Quais insumos o plano de saúde deve custear em um ato cirúrgico?
Para a realização de uma cirurgia, são necessários inúmeros insumos – para além da mão-de-obra médica e diária do centro cirúrgico, podem ser necessários medicamentos, próteses, e muitos outros. Afinal, o plano de saúde é obrigado a custeá-los?
Neste sentido, não é raro que planos de saúde neguem a cobertura integral de determinados procedimentos cirúrgicos, dispondo-se a cobrir somente parte dos gastos inerentes ao procedimento.
A posição dos planos, no entanto, não encontra respaldo na legislação, nem na jurisprudência.
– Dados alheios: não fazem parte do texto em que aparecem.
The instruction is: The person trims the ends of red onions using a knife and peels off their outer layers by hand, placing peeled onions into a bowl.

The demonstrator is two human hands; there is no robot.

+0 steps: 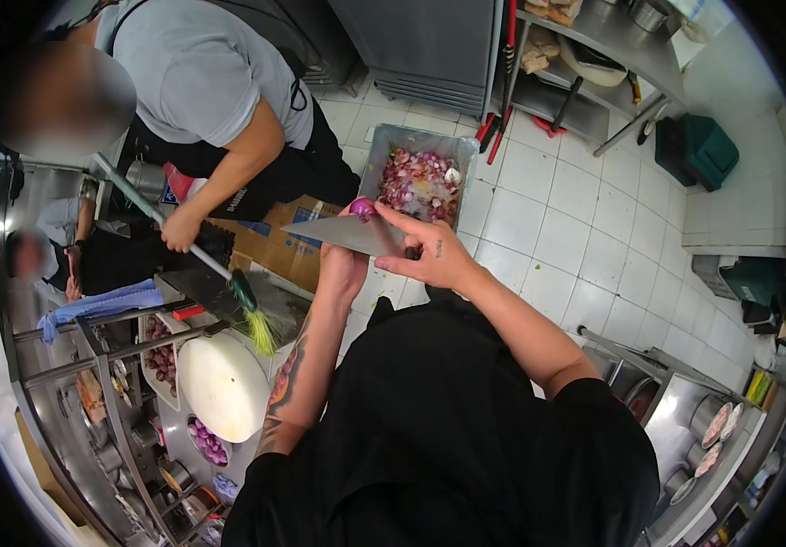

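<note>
A purple onion (pixel 363 209) is held in my left hand (pixel 345 260), whose fingers are mostly hidden behind a wide knife blade. My right hand (pixel 434 251) is closed round the handle of the knife (pixel 349 233), with the index finger stretched towards the onion. The blade points left and lies just below the onion. Beyond my hands, a grey bin (pixel 422 139) on the tiled floor holds onion skins and scraps (pixel 416 182).
At the left a co-worker (pixel 215 82) holds a broom (pixel 174 232) with green bristles; another person stands farther back. A white round board (pixel 222 387), a tray of onions (pixel 160 356) and a bowl of peeled onions (pixel 208 440) are at lower left. Cardboard (pixel 270 251) lies nearby.
</note>
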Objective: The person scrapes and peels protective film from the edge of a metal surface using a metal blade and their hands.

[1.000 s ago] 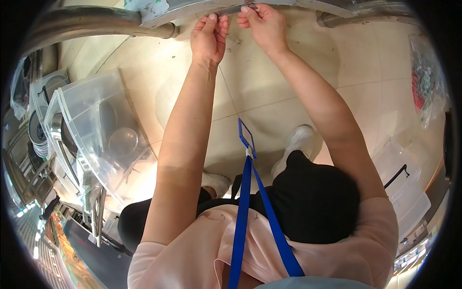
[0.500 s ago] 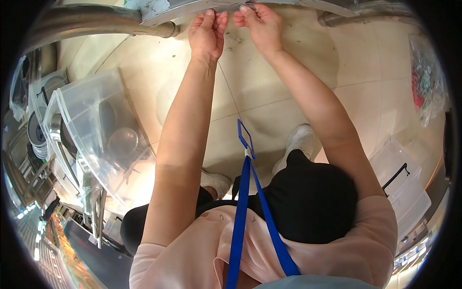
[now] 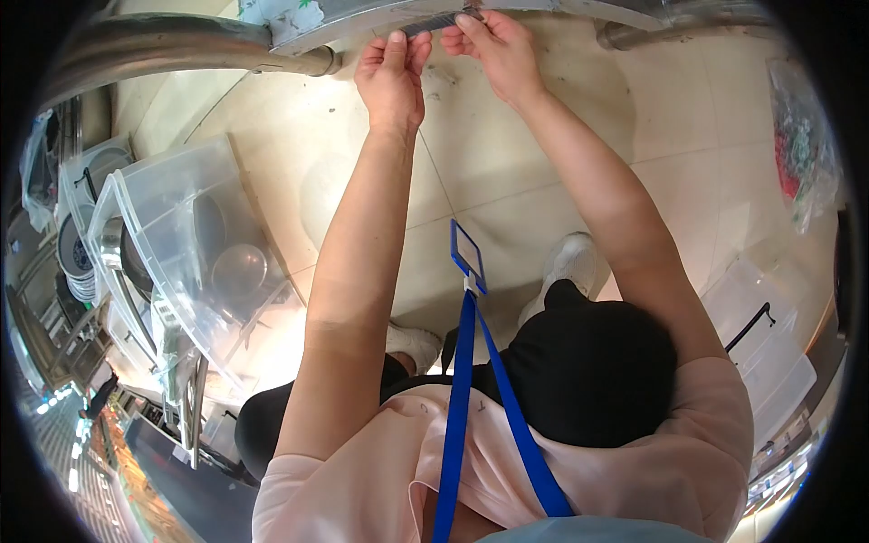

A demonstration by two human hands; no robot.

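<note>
at the top edge of the view, just below a grey metal bar (image 3: 348, 24), both bare hands are held out at arm's length around a thin dark strip (image 3: 434, 24). the left hand (image 3: 391, 81) has its grip pinched on the strip's left end, thumb laid over it and fingers curled beside the thumb; the right hand (image 3: 502, 56) has its grip closed on the other end, thumb tip pressed on it and the remaining fingers folded loosely underneath. the strip spans the gap between the two hands and runs along the bar's lower edge, though whether it touches the metal cannot be told. a thick metal tube (image 3: 181, 45) stretches out to the left of the bar, and a second tube (image 3: 692, 34) lies to the right. below the hands spreads a pale tiled floor (image 3: 670, 118), with two white shoes (image 3: 572, 262) on it, one well forward of the other. a blue lanyard (image 3: 460, 380) hangs down over the pink shirt (image 3: 353, 462), a blue-edged badge holder (image 3: 467, 252) at its end. on the left a clear plastic box (image 3: 195, 208) stands tilted in the view, with round shapes showing through its wall; over on the right are a clear bag (image 3: 801, 145) with red and green stuff inside and, nearer the body, a translucent bin (image 3: 783, 362) with a black handle (image 3: 749, 330)
</note>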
O entendimento pacificado nos tribunais sobre a obrigatoriedade do plano de saúde no custeio de insumos.
O entendimento até então pacificado é de que, conforme os princípios do Direito do Consumidor e o disposto no art. 10 da Lei dos Planos de Saúde, as operadoras de plano de saúde podem limitar as doenças cobertas pelo seguro, mas não os tratamentos disponíveis ao médico.
Com efeito, ocorrendo doença não expressamente excluída, a operadora deve assegurar todo e qualquer tratamento necessário ao diagnóstico e pronto restabelecimento do paciente-beneficiário.
Dessa forma, a tentativa dos planos de eximir-se de sua obrigação de cobertura alegando a inexistência de determinado insumo no rol de procedimentos mínimos obrigatórios da ANS também já foi rechaçada pelos tribunais, que entendem que aquela lista de procedimentos é exemplificativa e não limita a atuação dos planos de saúde.
Neste sentido, uma vez que seja necessária uma cirurgia em razão de uma doença coberta, o plano não pode limitar o pagamento dos insumos, ou determinar um teto ou tempo máximo de internação para os sujeitos.
Com efeito, todo o material necessário à realização da cirurgia deve ser assegurado pelo plano de saúde e o único profissional habilitado para determinar o que é ou não necessário à realização da cirurgia é o médico assistente.
O entendimento do STJ (Superior Tribunal de Justiça).
Foi este o posicionamento do Ministro João Otávio de Noronha na relatoria do AgRg no Ag em REsp nº 677.096 julgado ainda em 2015:
Ressalte-se que o acórdão recorrido está em consonância com o entendimento do STJ de que são abusivas as cláusulas que limitam a cobertura securitária pelas operadoras de plano de saúde por autogestão, regidas pela Lei n. 9.656/98, quando se justificam na negativa infundada de fornecimento de material indispensável ao procedimento cirúrgico que, além de ter sido indicado pelo médico, está previsto no rol de procedimentos da ANS.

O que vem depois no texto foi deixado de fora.